Le journaliste indépendant Guillermo del Sol, depuis Villa Clara, a comparé l'annonce avec la Tâche d'Ordonnancement ratée lancée en 2021 sous la direction technique de Marino Murillo, reconnue comme un échec par le régime lui-même en décembre 2023. « C'est exactement ce que disait Marino Murillo lors de la tâche d'ordonnancement. En d'autres termes, il répète la même chose, une nouvelle bouffonnerie », a déclaré Del Sol.

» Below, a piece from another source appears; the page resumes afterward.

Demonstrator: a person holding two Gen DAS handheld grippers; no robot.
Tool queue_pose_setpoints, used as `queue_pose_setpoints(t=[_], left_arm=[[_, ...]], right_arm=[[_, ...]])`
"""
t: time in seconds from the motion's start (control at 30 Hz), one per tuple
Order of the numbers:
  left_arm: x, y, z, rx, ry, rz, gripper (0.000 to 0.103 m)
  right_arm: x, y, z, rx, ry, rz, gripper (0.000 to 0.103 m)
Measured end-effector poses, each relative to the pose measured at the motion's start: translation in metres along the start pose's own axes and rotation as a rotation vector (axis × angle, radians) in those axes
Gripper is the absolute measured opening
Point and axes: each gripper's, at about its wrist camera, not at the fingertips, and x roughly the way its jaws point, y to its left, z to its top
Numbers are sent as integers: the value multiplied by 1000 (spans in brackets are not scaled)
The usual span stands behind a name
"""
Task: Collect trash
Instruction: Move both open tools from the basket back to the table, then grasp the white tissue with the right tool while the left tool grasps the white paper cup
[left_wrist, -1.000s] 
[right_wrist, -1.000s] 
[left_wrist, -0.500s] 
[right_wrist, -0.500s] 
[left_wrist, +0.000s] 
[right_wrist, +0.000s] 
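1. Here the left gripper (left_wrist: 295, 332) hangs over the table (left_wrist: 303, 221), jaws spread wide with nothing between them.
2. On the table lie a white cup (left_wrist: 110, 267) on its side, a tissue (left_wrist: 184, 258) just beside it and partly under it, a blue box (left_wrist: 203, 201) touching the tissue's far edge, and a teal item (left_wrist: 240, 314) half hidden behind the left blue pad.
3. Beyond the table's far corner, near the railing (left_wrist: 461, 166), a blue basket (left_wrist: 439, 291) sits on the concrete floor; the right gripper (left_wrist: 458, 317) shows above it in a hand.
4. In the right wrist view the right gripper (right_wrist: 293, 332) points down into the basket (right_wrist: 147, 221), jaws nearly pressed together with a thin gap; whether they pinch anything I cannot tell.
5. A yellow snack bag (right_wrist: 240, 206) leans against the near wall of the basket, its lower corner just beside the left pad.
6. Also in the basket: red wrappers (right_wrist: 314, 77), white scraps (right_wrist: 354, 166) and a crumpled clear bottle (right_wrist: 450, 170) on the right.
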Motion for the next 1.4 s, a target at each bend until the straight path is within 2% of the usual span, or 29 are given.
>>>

L'économiste Pedro Monreal avait déjà averti en mai que Cuba «a raté le train des réformes de la Chine et du Vietnam», soulignant qu'il n'existe plus de conditions pour reproduire ce modèle d'ouverture contrôlée, et a qualifié le paquet de «pragmatisme tardif». De son côté, l'entrepreneur cubano-américain Carlos Saladrigas a été catégorique : il n'y aura pas d'investissement durable à Cuba sans changement politique et sans un pouvoir judiciaire indépendant.

Les réformes sont annoncées dans le pire contexte économique de Cuba depuis des décennies : l'économie enregistre une contraction d'environ 23% depuis 2019, avec une nouvelle baisse projetée de 7,2% en 2026 selon The Economist Intelligence Unit, tandis que le pays souffre de coupures de courant prolongées et de pénuries de nourriture, de médicaments et de carburant.

Les mesures sont encore en attente d'approbation formelle par le Bureau Politique et l'Assemblée Nationale, prévue pour juillet 2026, ce qui signifie qu'elles n'ont même pas de caractère définitif au moment où Díaz-Canel les a présentées à la presse.